2014-09-16 23:53:13 UTC

Hello,

I have a question regarding PCIe error recovery, because in my
implementation it's not working. I've simply implemented and
registered pcie error handler methods to my driver in order to handle
error events. Whenever I trigger an error in my PCIe device that
causes its PCIe core to reset (and most likely to disconnect). The
I/O drops to zero after that and it is expected. However, I am not
notified by the err_detected method under the error handlers. Does
this means the system was unable to detect the error? Instead I ended
up with the following console message:

irq 16: nobody cared
handlers:
...
...
Disabling IRQ # 16

What baffles me more is that the injected PCI error seemed to brought
down that IRQ 16 device as well - which is definitely not the irq # of
my driver/device. Why is this message posting, and is it expected?
Is there anything I could possibly missed during registration of error
handler methods?

Bjorn Helgaas

2014-09-17 06:48:19 UTC

Permalink

Hi Alvin,

Post by Alvin Abitria
Hello,
I have a question regarding PCIe error recovery, because in my
implementation it's not working. I've simply implemented and
registered pcie error handler methods to my driver in order to handle
error events. Whenever I trigger an error in my PCIe device that
causes its PCIe core to reset (and most likely to disconnect). The
I/O drops to zero after that and it is expected. However, I am not
notified by the err_detected method under the error handlers. Does
this means the system was unable to detect the error? Instead I ended

I think the only current mechanisms for reporting PCI errors and
calling a driver's ->error_detected method are AER and powerpc EEH. I
assume you're probably not on powerpc, so only AER would apply in your
case.

Since you're resetting your PCIe core, your device probably is not
going to generate any kind of AER error event for itself. A switch
upstream from your device could generate an AER event, but it could
only do that when it notices something is wrong. I would guess you'd
be looking for an event such as those in the Uncorrectable Error
Status register (PCIe spec r3.0, sec 7.10.2). The only one I see that
seems likely is a "Surprise Down" error, but I think support for that
is optional.

"lspci -vv" will decode the AER status bits and you can see whether
anything gets set when you inject the error.

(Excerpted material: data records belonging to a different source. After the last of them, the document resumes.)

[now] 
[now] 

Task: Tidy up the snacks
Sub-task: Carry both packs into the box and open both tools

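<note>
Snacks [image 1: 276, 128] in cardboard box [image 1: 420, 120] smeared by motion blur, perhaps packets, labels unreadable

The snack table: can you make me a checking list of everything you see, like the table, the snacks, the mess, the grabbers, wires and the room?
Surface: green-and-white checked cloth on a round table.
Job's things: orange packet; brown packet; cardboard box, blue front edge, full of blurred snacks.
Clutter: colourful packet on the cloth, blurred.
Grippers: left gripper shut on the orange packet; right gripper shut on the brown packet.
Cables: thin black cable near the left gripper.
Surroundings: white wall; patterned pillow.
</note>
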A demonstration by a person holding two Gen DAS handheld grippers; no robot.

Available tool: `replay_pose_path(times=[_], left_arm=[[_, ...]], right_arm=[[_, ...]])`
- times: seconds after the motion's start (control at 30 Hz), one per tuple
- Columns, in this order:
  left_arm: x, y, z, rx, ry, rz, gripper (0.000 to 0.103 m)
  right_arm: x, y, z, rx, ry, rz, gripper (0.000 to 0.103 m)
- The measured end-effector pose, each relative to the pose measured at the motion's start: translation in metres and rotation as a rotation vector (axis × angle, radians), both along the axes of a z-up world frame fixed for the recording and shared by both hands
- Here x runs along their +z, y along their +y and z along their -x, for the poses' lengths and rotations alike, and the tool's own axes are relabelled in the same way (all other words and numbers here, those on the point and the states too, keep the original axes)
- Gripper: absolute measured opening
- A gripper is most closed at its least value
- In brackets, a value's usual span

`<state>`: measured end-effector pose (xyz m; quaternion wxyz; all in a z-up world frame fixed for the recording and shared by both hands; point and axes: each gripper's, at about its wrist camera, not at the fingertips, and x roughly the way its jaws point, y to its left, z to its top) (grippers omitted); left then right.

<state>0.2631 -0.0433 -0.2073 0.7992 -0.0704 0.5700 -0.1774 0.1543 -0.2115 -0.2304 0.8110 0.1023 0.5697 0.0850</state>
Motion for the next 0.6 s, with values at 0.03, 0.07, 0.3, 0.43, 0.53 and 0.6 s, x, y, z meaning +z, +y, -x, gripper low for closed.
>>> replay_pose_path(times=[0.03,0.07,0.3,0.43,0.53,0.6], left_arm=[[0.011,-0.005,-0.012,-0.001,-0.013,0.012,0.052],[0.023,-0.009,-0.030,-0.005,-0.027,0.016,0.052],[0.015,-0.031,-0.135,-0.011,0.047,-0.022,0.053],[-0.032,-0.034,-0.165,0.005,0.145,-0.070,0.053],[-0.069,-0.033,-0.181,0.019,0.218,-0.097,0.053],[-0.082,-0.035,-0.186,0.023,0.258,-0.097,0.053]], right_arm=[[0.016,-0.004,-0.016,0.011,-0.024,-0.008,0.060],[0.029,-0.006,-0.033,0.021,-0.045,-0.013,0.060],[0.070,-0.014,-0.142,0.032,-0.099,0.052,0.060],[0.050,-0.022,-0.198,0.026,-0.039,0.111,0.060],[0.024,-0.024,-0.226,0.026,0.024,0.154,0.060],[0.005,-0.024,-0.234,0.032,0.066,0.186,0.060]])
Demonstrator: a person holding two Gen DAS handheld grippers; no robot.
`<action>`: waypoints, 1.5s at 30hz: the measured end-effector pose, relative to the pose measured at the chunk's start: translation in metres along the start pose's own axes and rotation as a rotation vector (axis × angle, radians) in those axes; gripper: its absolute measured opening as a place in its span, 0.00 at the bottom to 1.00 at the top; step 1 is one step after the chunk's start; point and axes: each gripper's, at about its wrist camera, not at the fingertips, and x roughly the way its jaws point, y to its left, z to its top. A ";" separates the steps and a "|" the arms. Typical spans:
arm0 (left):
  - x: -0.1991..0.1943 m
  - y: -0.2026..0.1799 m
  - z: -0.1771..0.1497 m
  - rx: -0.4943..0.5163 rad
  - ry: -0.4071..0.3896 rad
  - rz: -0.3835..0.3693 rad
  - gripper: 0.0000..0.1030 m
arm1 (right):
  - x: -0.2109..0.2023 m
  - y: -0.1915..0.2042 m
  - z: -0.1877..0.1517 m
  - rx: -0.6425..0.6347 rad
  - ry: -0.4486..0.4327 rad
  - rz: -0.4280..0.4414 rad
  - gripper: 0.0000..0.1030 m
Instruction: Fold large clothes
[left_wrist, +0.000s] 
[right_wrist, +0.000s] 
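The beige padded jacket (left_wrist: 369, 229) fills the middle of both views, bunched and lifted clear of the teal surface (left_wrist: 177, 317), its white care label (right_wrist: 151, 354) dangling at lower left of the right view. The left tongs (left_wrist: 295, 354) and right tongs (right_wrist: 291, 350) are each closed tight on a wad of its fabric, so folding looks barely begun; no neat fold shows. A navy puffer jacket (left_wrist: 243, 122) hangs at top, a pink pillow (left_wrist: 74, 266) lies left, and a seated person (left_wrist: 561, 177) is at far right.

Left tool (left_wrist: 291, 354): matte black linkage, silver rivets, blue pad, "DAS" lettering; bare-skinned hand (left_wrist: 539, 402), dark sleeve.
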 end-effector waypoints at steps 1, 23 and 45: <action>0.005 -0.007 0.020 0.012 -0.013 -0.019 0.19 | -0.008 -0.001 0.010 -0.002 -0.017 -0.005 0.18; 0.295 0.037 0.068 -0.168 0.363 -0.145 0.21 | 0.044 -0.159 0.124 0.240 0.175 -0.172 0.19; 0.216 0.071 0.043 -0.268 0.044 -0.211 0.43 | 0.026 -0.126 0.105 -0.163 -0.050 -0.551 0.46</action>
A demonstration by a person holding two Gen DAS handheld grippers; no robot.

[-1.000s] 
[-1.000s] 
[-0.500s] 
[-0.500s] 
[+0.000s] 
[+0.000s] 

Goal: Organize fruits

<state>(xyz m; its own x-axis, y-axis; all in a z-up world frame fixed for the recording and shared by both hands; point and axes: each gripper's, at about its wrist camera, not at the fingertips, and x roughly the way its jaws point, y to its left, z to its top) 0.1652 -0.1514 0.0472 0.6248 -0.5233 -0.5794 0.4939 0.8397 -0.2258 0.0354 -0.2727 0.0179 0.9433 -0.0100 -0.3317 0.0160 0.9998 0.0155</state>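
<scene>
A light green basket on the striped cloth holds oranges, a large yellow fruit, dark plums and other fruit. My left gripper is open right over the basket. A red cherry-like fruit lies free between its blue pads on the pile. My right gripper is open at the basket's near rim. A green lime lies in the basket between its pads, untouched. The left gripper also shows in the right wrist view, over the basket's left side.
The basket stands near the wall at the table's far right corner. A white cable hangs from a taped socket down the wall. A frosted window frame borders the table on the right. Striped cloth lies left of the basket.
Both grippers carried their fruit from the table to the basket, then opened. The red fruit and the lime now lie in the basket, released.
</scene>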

Does your driver perform MMIO accesses to the device after you inject
the error and reset its PCIe core? If so, it's possible you'd get an
error there, but I'm not sure. Writes might simply be dropped, and
reads often just return -1 if nothing responds, without signaling an
error.

Post by Alvin Abitria
irq 16: nobody cared
...
...
Disabling IRQ # 16
What baffles me more is that the injected PCI error seemed to brought
down that IRQ 16 device as well - which is definitely not the irq # of
my driver/device. Why is this message posting, and is it expected?
Is there anything I could possibly missed during registration of error
handler methods?

I think this means we got IRQ 16, but none of the handlers thought it
was from their device. So I assume the device where you injected the
error must have generated IRQ 16. I don't know why that would be. If
you have a PCIe analyzer, I guess you could learn more about what
happens on the link when you inject the error.

Bjorn

Alvin Abitria

2014-09-22 16:16:21 UTC

Permalink

Post by Bjorn Helgaas
Hi Alvin,

I think the only current mechanisms for reporting PCI errors and
calling a driver's ->error_detected method are AER and powerpc EEH. I
assume you're probably not on powerpc, so only AER would apply in your
case.
Since you're resetting your PCIe core, your device probably is not
going to generate any kind of AER error event for itself. A switch
upstream from your device could generate an AER event, but it could
only do that when it notices something is wrong. I would guess you'd
be looking for an event such as those in the Uncorrectable Error
Status register (PCIe spec r3.0, sec 7.10.2). The only one I see that
seems likely is a "Surprise Down" error, but I think support for that
is optional.
"lspci -vv" will decode the AER status bits and you can see whether
anything gets set when you inject the error.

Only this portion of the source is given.